Freipass für die Krankenkassen
In einem Punkt bringt die öffentliche Krankenkasse sicher Einsparungen: bei den Verwaltungs- und Werbekosten. Darüber sind sich Befürworter und Gegner einig. Nur: Wie viel eingespart wird, ist unklar. Von 300 bis 350 Millionen Franken reden die Befürworter, das wäre eine Einsparung von 1,5 Prozent der Prämien. Die Gegner meinen es sei noch weniger, da die neue Kasse ebenso Geld für Beratungen und Kundenwechsel aufwenden müsste. Am Ende sei der Gewinn so klein, dass sich die ganze Umstellung nicht lohnt.

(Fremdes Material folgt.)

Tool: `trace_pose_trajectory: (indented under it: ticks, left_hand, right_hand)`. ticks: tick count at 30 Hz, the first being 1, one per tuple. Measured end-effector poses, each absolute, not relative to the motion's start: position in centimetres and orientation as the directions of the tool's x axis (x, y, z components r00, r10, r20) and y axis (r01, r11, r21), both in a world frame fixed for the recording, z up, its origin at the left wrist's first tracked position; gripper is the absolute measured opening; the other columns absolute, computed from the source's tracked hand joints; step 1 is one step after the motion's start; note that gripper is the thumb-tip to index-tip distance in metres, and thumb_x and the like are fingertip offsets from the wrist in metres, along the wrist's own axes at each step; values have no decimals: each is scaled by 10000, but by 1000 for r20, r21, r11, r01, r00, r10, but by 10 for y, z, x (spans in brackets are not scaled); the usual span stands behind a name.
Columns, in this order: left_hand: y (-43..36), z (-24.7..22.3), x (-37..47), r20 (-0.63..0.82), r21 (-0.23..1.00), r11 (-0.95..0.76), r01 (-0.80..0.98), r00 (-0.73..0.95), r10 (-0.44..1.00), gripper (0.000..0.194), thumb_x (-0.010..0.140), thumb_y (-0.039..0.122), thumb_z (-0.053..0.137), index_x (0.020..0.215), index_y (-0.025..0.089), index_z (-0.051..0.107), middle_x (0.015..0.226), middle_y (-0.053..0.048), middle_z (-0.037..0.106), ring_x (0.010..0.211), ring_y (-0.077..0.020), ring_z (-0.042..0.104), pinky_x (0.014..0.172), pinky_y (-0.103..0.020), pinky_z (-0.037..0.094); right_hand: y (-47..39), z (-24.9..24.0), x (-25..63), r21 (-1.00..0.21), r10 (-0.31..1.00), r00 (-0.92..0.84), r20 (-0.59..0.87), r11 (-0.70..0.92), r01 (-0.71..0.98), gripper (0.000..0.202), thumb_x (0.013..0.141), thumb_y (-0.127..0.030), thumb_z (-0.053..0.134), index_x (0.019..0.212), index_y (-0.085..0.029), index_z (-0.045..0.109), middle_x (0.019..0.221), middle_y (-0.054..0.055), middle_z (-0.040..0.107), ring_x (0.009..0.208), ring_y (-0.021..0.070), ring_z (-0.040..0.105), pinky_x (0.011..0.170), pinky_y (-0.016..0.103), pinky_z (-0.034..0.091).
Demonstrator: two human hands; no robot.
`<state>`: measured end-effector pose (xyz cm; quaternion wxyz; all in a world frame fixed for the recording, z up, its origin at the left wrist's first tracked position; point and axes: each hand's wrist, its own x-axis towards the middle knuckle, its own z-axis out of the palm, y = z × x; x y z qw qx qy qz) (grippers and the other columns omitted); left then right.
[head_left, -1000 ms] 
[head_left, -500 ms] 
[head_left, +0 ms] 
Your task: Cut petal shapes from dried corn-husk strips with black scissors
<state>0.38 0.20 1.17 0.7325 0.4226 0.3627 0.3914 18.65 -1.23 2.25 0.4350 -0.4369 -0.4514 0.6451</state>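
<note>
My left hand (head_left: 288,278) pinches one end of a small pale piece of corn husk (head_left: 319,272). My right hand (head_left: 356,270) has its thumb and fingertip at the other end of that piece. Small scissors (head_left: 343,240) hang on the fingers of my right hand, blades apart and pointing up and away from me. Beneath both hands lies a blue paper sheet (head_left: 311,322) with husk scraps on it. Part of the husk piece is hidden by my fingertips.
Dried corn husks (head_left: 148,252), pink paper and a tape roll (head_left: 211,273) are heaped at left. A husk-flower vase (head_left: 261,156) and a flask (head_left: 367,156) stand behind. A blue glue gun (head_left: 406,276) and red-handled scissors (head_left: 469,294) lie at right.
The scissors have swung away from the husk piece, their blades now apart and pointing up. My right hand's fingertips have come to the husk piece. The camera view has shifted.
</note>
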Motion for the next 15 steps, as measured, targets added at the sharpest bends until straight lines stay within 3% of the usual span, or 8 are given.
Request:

Ob die Prämien sinken oder steigen – darum geht es Yvonne Gilli nicht in erster Linie. Sie will vielmehr «allen Bürgern eine hohe Gesundheitsversorgung garantieren». Gesundheitsversorgung unter dem Motto «Sparen» sei nie gut, erklärt Gilli.
Am 28. September könnte aber genau dieser Punkt ausschlaggebend sein. Entscheidend wird sein, welcher Seite es gelingt, überzeugende Argumente für ein kostengünstiges Gesundheitssystem zu präsentieren.
Vor einem Jahr hätten 65 Prozent Ja gestimmt – heute sind es nur noch 49 Prozent, Tendenz: sinkend. Sollte die Initiative scheitern, wäre dies ein Freipass für die Krankenkassen, befürchten die Befürworter. Die Prämien würden dann erst recht nach oben schnellen.